Stocks Have A Great Week Despite Subpar Labor Report

The S&P 500 is 0.18% off its all-time high despite the weak labor report. The stock market rallied on this report because it keeps the Goldilocks economy going.

The main reason investors have been cautious heading into this week was because of the potential for a North Korean flare up. It turned out that the market decided to ignore the North Korean risk as the last week before Labor Day, when most people go on vacation, was fantastic. The Nasdaq was up 2.75% which was the best weekly gain since December 2016. This was led by Apple which was up 2.62% this week. It now has an $847 billion market cap. The event which will unveil the new iPhone will be September 12th, meaning your window to sell it if you’re a short-term trader is closing.

Friday was the beginning of September which usually means bad results for stocks, but that is caused by people coming back from vacation and realizing stocks rallied too much on low volume. That realization comes after Labor Day, so this Friday didn’t count. Gold was up 2.6% for the week which was the best week since April 2016. Usually September is great for gold since there’s increased stock volatility and because of the Indian wedding season. The S&P 500 was up 1.5% which was the best week in 4 months.

The table below breaks down the S&P 500’s performance by sector. Only the energy sector is down year to date. Healthcare and information technology hit their all-time closing high which is make sense since they were the two sectors which had the highest rate of firms beating their earnings estimates. Even though stocks sold off after they initially beat earnings estimates this past earning season, it appears the winners are now getting their due. Financials are below their 50-day moving average and only up 7.0% year to date partially because the Fed has been dovish after the second rate hike this year. Their net interest margins won’t be expanding anytime soon. The expectations for rate hikes in the next 12-months have come down dramatically, as zero hikes are being priced in.

The S&P 500 was up 0.20% on Friday despite the bad labor report which I will get to in a moment. The VIX was down 4.34% to 10.13. As you can see from the chart below, the 12-month rolling volatility is near its all-time low. There’s no rule that says volatility must increase after being low for a while, so don’t think this means a correction is coming. There would need to be a negative catalyst for that to happen.

Poor Labor Report

The job cuts indicator was right and I was wrong as the labor report for August was weak even though there was no impact from hurricane Harvey. As you can see from the chart below, the headline report was 156,000 jobs created which was below the consensus estimate for 180,000. To make matters worse, the previous two reports were revised down by 41,000 jobs.
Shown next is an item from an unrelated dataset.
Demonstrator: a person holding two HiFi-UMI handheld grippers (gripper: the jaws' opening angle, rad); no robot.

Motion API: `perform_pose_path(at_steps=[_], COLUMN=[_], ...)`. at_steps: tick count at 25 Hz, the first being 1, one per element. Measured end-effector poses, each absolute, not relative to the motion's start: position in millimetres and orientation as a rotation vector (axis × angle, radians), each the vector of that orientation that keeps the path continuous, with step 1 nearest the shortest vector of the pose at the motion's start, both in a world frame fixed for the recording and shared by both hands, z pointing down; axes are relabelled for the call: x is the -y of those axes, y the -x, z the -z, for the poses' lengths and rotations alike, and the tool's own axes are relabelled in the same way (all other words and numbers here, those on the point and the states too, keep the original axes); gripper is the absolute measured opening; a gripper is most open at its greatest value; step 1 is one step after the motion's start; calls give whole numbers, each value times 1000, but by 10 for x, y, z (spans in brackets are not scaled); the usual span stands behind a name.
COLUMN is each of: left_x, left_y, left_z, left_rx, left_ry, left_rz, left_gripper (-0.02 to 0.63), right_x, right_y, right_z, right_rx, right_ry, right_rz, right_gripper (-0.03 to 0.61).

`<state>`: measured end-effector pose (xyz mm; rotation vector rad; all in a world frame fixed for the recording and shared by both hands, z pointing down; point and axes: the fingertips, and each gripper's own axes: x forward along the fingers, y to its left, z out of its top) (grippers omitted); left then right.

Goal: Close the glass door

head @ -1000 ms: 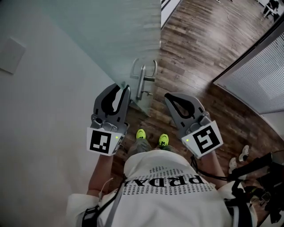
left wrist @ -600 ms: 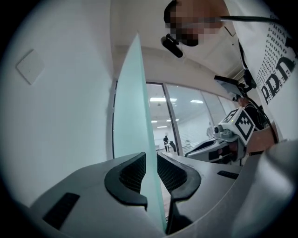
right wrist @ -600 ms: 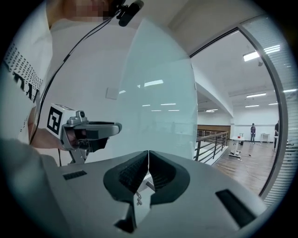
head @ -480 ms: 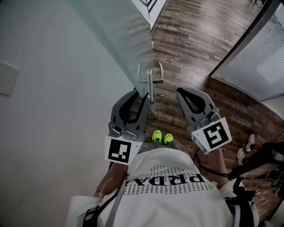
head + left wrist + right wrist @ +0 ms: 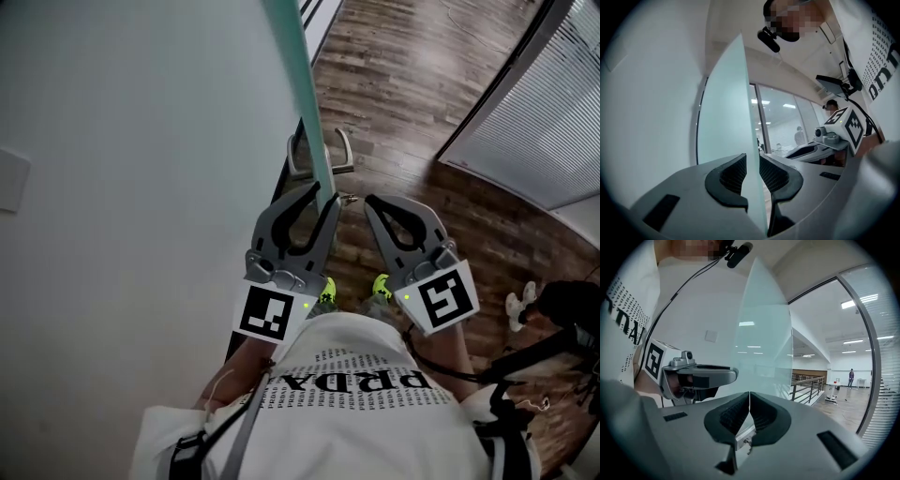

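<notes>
The frosted glass door (image 5: 302,89) stands edge-on to me in the head view, close beside the white wall. Its metal handle (image 5: 319,155) sits just beyond both grippers. My left gripper (image 5: 317,199) straddles the door's edge at handle height. In the left gripper view the glass (image 5: 724,117) runs between its pads (image 5: 733,173), and the jaws are opening. My right gripper (image 5: 371,201) hovers just right of the door, shut with nothing in it. Its pads (image 5: 761,416) meet, and door hardware shows below them.
The white wall (image 5: 122,141) fills the left, with a small wall plate (image 5: 9,178) on it. Dark wood floor (image 5: 412,84) stretches ahead. A glass partition with blinds (image 5: 544,103) closes the right. A railing (image 5: 806,387) stands farther off.
The door has swung toward the wall and now shows only its edge. My left gripper has moved right with it, its jaws a little wider. The right gripper shifted slightly.
</notes>
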<state>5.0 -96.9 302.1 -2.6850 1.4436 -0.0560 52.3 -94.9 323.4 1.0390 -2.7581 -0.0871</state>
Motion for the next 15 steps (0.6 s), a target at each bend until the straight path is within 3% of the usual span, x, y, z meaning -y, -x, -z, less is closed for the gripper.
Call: perform_pose_path(at_steps=[15], left_x=[1002], left_y=[360], left_z=[-2999], left_rx=[-1463], left_ry=[2618], left_rz=[19], left_gripper=[81], right_x=[837], right_y=[-351], right_z=[-3268], right_rx=[2753], right_ry=[-899], right_rz=[169], right_gripper=[-2])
This puts the possibility of a rate hike this year off the table which may be why stocks rallied. The CME website forecasts a 40.8% chance of a hike by December which isn’t high enough for there to be one. If the next three reports are as weak as this one, there’s no chance of a rate hike. The next report will be a wash because it will be impacted by Harvey, meaning we might need to wait 60 days to see in the weakness continues.

The number of employed Americans fell by 74,000 to 153,439,000. The annualized employment level increased 1.2% which is the lowest growth rate since March. The unemployment rate fell from 4.4% to 4.3%. Average hourly earnings increased 2.5% in August which was below the 2.6% estimate. Average weekly hours fell from 34.5 hours to 34.4 hours. The average weekly earnings fell from $909.42 to $907.82. On a year over year basis that’s a 2.2% increase That’s the most important stat which is why this report was a bust. Consumers won’t have much more money in their pockets to spend on holiday purchases if this trend continues.
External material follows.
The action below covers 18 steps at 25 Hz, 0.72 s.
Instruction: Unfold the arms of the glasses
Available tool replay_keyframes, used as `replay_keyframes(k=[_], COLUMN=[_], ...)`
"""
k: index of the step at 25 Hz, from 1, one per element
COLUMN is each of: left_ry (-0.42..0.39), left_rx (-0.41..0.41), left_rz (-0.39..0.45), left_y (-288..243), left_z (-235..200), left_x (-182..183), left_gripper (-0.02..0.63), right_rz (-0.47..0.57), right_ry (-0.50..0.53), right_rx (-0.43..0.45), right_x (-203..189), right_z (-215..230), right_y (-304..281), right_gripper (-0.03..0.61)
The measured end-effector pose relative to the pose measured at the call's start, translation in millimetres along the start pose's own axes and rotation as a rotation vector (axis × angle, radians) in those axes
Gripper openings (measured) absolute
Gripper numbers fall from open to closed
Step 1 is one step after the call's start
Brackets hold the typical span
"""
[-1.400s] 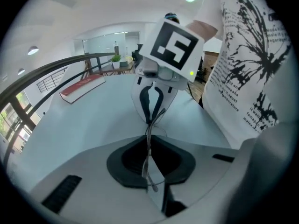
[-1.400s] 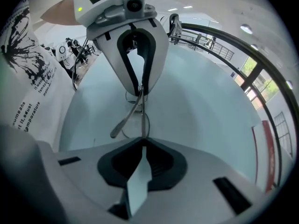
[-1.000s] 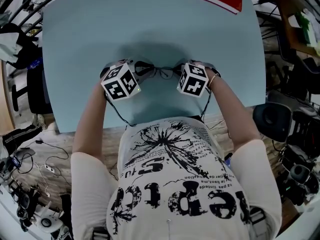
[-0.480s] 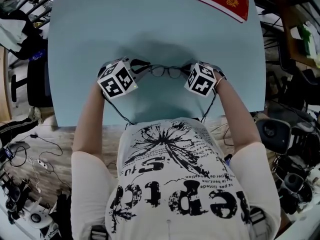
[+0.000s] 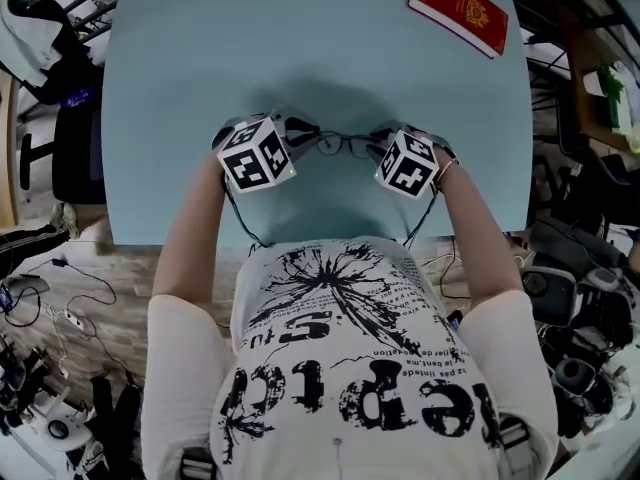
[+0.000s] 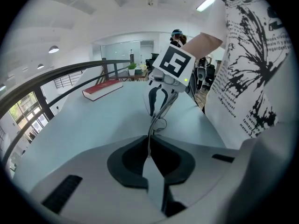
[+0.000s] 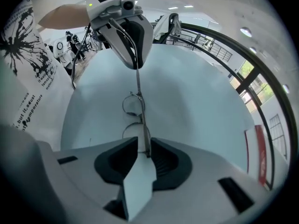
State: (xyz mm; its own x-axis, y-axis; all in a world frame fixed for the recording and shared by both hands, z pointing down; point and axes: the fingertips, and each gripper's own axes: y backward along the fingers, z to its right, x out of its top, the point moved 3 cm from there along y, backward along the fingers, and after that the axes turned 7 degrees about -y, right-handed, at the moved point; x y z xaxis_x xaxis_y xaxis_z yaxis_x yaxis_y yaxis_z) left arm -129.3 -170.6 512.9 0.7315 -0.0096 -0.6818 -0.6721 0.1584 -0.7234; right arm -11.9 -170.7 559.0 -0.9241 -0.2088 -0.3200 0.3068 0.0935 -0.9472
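Thin wire-rimmed glasses lie on the light blue table, spanning the space between my two grippers. My left gripper is shut on the glasses' left end; in the left gripper view the wire runs straight into the closed jaws. My right gripper is at the right end. Its jaws are opening, with the frame in the gap between the pads, which no longer squeeze it. Each gripper is visible across the table in the other's view, the right gripper and the left gripper.
A red book lies at the table's far right corner, also visible as the red book in the left gripper view. The person's torso is at the near table edge. Chairs, cables and equipment surround the table.
The head view has drifted, so the table and book sit further right. Both grippers stay at the ends of the glasses; the left marker cube has shifted slightly toward them.
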Motion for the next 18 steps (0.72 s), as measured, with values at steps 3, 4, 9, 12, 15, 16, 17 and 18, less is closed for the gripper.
replay_keyframes(k=[3, 4, 9, 12, 15, 16, 17, 18], left_ry=[0.001, 0.001, 0.003, -0.007, -0.007, -0.006, -0.005, -0.005], left_rx=[0.0, 0.0, -0.002, -0.011, -0.013, -0.014, -0.014, -0.015], left_rz=[0.018, 0.022, 0.041, 0.041, 0.043, 0.043, 0.043, 0.042], left_y=[0.4, 0.3, -0.9, -0.7, -0.6, -0.7, -0.8, -0.7], left_z=[0.4, 0.6, 1.1, 0.7, -1.2, -1.6, -1.8, -2.1], left_x=[1.8, 2.3, 4.7, 3.3, 2.0, 1.4, 0.9, 0.4], left_gripper=[0.031, 0.031, 0.031, 0.031, 0.031, 0.031, 0.031, 0.031], right_rz=[0.053, 0.061, 0.021, -0.006, -0.03, -0.036, -0.039, -0.039], right_ry=[0.026, 0.04, 0.135, 0.145, 0.158, 0.163, 0.166, 0.167], right_rx=[0.033, 0.039, 0.05, 0.046, 0.04, 0.039, 0.037, 0.037], right_x=[25.9, 33.8, 59.9, 67.9, 68.3, 67.8, 67.7, 67.7], right_z=[-7.7, -9.6, -15.4, -15.5, -15.8, -15.9, -15.9, -16.0], right_y=[1.7, 0.6, -14.7, -23.2, -28.6, -29.8, -30.3, -30.5], right_gripper=[0.1, 0.1, 0.096, 0.073, 0.053, 0.045, 0.036, 0.031])
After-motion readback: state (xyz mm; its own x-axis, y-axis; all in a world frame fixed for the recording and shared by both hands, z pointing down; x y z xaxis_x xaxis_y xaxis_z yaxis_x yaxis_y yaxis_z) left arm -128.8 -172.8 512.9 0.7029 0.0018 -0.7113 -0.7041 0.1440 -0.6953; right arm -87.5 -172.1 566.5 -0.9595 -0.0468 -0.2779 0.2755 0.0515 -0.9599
The labor force participation rate was maintained at 62.9% and the number of people not in the labor force went up by 128,000. As was discussed in a previous article. A great deal of these people out of the labor force are millennials. It will be interesting to see if that trend continues when millennials reach their 40s. Time will tell.
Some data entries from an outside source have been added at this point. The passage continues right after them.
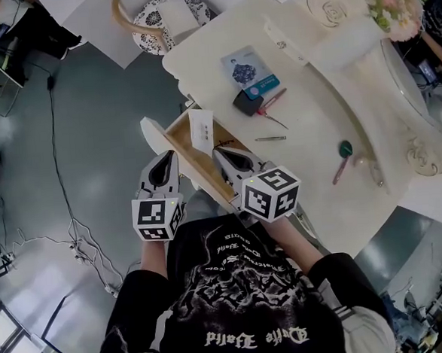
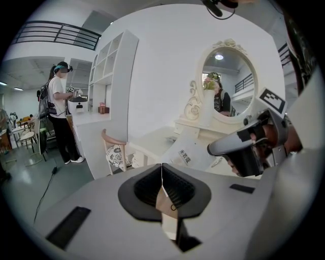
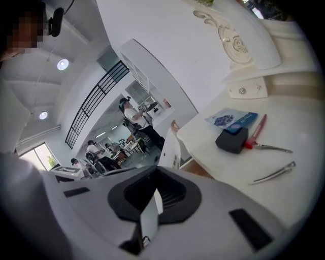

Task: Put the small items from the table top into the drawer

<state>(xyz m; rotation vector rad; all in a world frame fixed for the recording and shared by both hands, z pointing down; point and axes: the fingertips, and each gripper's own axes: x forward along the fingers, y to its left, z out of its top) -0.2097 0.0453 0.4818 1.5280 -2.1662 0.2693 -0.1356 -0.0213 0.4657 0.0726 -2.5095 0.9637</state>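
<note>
The white dressing table point(image 1: 320, 195) has its wooden drawer point(image 1: 191, 153) pulled open, with a white printed card point(image 1: 201, 129) standing in it. On the table top lie a blue booklet point(image 1: 247, 70), a black box point(image 1: 247, 102), a red clip point(image 1: 272, 100), a silver hair clip point(image 1: 270, 139) and a pink stick with a green head point(image 1: 343, 158). My left gripper point(image 1: 165, 159) is shut and empty, left of the drawer front. My right gripper point(image 1: 227, 156) is shut and empty over the drawer's near end. The right gripper view shows the box point(image 3: 232, 140), red clip point(image 3: 256, 133) and silver clip point(image 3: 274, 172) ahead.
A chair with a patterned cushion point(image 1: 166, 16) stands beyond the table's far end. An oval mirror point(image 1: 415, 90) and flowers point(image 1: 392, 5) sit along the table's right side. Cables point(image 1: 71, 220) run over the grey floor at left. A person point(image 2: 60, 109) stands far off.
</note>
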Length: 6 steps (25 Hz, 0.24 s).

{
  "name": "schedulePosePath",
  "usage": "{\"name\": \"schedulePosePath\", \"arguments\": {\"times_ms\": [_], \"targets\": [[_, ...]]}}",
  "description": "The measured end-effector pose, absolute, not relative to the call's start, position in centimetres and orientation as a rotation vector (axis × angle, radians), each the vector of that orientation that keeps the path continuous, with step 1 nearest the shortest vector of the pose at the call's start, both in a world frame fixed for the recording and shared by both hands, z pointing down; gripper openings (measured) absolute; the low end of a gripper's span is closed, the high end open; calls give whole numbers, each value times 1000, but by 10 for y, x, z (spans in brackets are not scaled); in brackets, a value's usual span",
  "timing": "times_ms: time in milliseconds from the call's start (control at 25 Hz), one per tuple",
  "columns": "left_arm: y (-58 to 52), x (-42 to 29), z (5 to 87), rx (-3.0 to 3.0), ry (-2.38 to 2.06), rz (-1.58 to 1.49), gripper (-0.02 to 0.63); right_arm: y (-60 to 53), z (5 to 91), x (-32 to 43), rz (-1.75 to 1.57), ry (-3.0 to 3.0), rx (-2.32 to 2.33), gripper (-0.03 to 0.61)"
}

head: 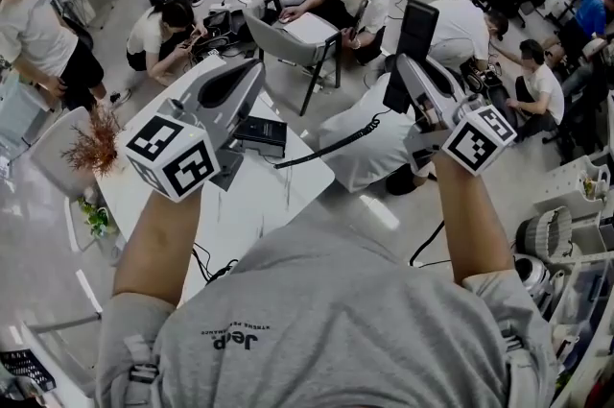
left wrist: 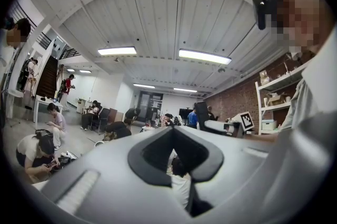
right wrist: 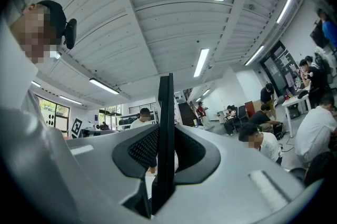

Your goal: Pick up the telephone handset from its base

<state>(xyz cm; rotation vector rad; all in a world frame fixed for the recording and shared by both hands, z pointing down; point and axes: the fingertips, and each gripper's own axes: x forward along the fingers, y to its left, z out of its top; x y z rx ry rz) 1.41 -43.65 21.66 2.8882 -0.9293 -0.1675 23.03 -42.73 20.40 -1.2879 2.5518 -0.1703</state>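
Note:
My right gripper (head: 411,70) is raised at chest height and shut on the black telephone handset (head: 418,30), which stands upright out of its jaws. In the right gripper view the handset (right wrist: 164,133) shows edge-on as a thin black slab between the grey jaws of the right gripper (right wrist: 162,170). A black coiled cord (head: 336,145) runs from the handset down to the black telephone base (head: 261,134) on the white table (head: 245,204). My left gripper (head: 235,89) is held up above the table's left part, jaws together and empty; the left gripper (left wrist: 176,157) points level across the room.
A dried reddish plant (head: 94,145) and a small green plant (head: 96,219) stand at the table's left edge. A grey chair (head: 293,39) is beyond the table. Several people sit or crouch on the floor behind. Shelving with clutter (head: 576,243) fills the right side.

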Motion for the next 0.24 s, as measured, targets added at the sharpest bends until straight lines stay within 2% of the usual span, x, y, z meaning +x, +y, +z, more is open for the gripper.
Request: {"name": "schedulePosePath", "arguments": {"times_ms": [240], "targets": [[-438,13,215,2890,-928,-172,57,-429,202,228,-166,2553,-1281,77]]}}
The chart below shows the sectors which added and lost jobs in August. As you can see, manufacturing jumped up adding 36,000 jobs. This is different from the Chicago PMI, but consistent with most other stats saying it’s tough to find workers in manufacturing. Manufacturing was boosted by the automotive sector. The leisure and hospitality sector took a nosedive as the restaurant sector remains in a recession with most firms reporting negative same store sales growth. One of the arguments from the bulls is that August is traditionally the worst month of the year for labor reports on a seasonally adjusted basis. Regardless of this, it still wouldn’t make sense to conclude the economy is headed for a tailspin based on one report. If the October report comes below this headline, then I’d start to worry. I’m ignoring the September report because it will be effected by hurricane Harvey and it’s possible hurricane Irma also has an impact.

Conclusion

The S&P 500 is 0.18% off its all-time high despite the weak labor report. The stock market rallied on this report because it keeps the Goldilocks economy going. If the report fell below 100,000 jobs created, it would be too cold and indicate recession risk was elevated. If it was above 225,000 jobs, it would be too hot, pushing the Fed to raise rates in December. That doesn’t mean I would have preferred this report over there being 180,000 jobs created, but it means it isn’t a bad signal for the stock market.